I wish this blog were as funny and odd as Lisablog.

to wit:

Mushroom Forest is my 1st try at rubbing mushroom prints. since they were light-coloured prints, the soors faint, I 1st sprayed with hairspray to fix the spoors, then rubbed with graphite pencil. the image looks better in hand, but I admit I went too far with the thing. Imp Print is a better rendering. I've had trouble getting decent prints because my cat regards mushroom caps spread out on paper as a clear instigation, so he's taken to knocking them off when I'm elsewise engaged. there are 2 shroom prints on the floor thanks to this terrorist's vision and energy. Book Art is simply 2 pages of a used book I have.
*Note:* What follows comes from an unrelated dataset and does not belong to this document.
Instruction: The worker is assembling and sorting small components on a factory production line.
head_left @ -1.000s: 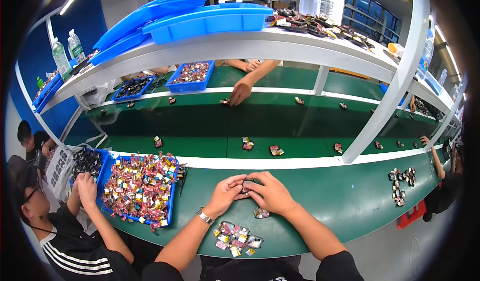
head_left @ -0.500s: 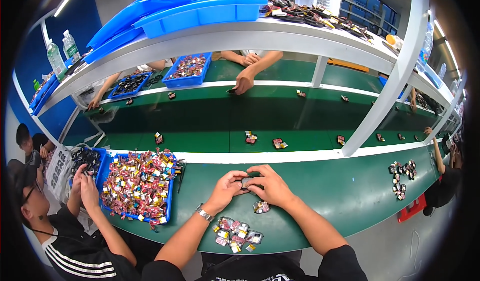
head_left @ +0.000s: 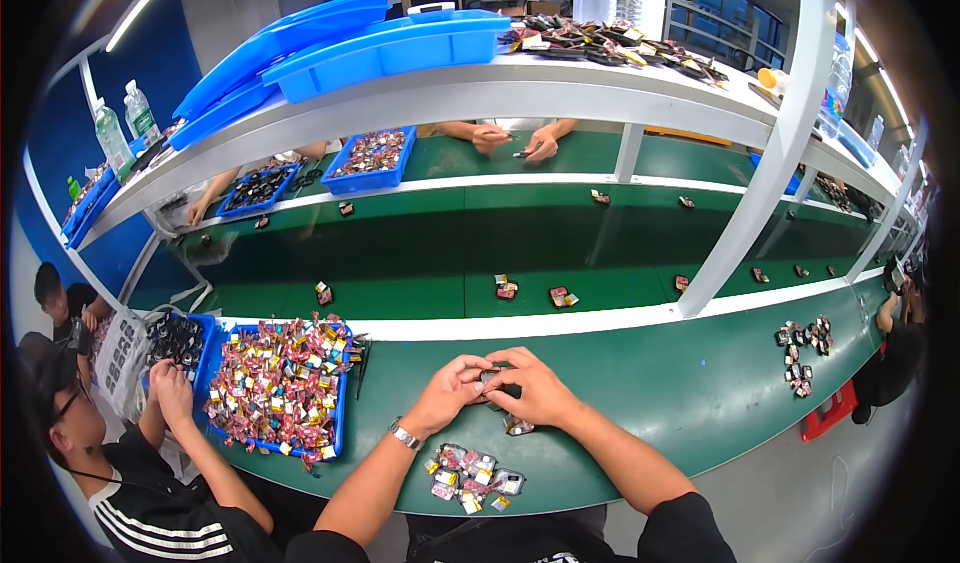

Geof Huth recently presented a Wallace Stevens poem that he (Geof) had doodled and taken notes on. the previous owner of my book performed a lot of doodles. one story in the book, almost every phrase was underlined, but not as if the reader were getting something from the book, just underlining as the teacher spoke.

imp print Posted by Hello

mushroom forest Posted by Hello

book art Posted by Hello
Barrett Watten's troisième installment to his Weekly Reader presents a meaty chew concerning Zukofsky. worth reading. a description of the contumelious contretemps that arose between Watten and Duncan at the Zukofsky memorial. the intensity seems to rise from concerns other than literature and poetry, something timely rather than timeless. peek at the comments on Silliman's post of 9/21 (and of course you notice that the comments are hardly on Silliman's post), and see that it's a busy onramp to something off. well, you also see that comments boxes, like listservs, are not the best place for dialectics. anyway, Watten's piece puts another light on Zukofsky, the one who reappeared last week. he mentions in passing the sexual innuendo early in A, which I have been noticing. Zukofsky's writing is not, as I would say, picturesque. the careful evocations of sound and sense (that is, meaning) are not sensual in that way. the dance is mental in a way both cunning and lovely. some great photos of Z around. I like the one on Silliman's blog, that sharp edged profile and nifty hat. I don't know enough about the US in the 1st half of the century, Z's milieu, that is. or I should say, revelations thereof are useful in approaching Z.